In the realm of private equity investments, certain industries tend to capture the attention of investors more than others and, as waves of dry powder flowed into funds during COVID, managers seeking robust and stable free cash flows turned to the profession that has long stood strong through the millennia: accounting.
The increasingly fragmented market of over 41,000 firms (Nov 2022) is primed for consolidation and technological revolution. Accountancies of all shapes and sizes, ranging from the big four to the thousands of owner-managed firms and bookkeepers are continually using technology to optimise their services and drive efficiency, taking a page out of almost every Private Equity house’s book.

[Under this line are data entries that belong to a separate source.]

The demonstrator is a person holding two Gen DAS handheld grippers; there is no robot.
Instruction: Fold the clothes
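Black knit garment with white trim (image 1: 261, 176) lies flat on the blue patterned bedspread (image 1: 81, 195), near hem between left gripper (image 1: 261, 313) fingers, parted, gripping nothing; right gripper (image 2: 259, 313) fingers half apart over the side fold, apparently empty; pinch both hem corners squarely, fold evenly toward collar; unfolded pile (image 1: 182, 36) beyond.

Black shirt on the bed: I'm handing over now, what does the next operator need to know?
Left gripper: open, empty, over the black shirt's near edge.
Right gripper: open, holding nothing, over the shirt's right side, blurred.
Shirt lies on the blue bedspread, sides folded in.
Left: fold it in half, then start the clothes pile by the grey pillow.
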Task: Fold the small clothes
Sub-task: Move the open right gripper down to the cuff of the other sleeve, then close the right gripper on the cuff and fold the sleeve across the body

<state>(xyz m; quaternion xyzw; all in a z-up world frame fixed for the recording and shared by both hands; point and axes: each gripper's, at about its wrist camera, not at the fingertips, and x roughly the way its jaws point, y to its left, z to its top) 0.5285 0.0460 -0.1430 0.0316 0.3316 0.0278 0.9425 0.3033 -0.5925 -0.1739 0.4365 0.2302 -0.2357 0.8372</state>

As the AI race continues, I have no doubt that discussions are being held in the boardrooms of every accountancy firm about how both AI and other technologies can be used to further accelerate the growth of the industry.
Firstly, as mentioned above, the stability and recurring nature of the revenue streams creates a highly predictable growth profile upon which PE investors can support investment cases. Retainer fees, hourly charge out rates and project-based billing all create consistent inflows of cash which result in strong levered free cash flows to support the paydown of the senior debt raised when a firm acquires a practice.
The ability to cross-sell services, capitalise on economies of scale and enhance operational efficiency all contribute to the stability of a firm’s free cash. The same economies of scale also support consolidation plays within the space or “Buy & Build” if we’re using the appropriate jargon. The acquisition of smaller firms and the accounts that they bring with them allows for immediate synergy value to be realised.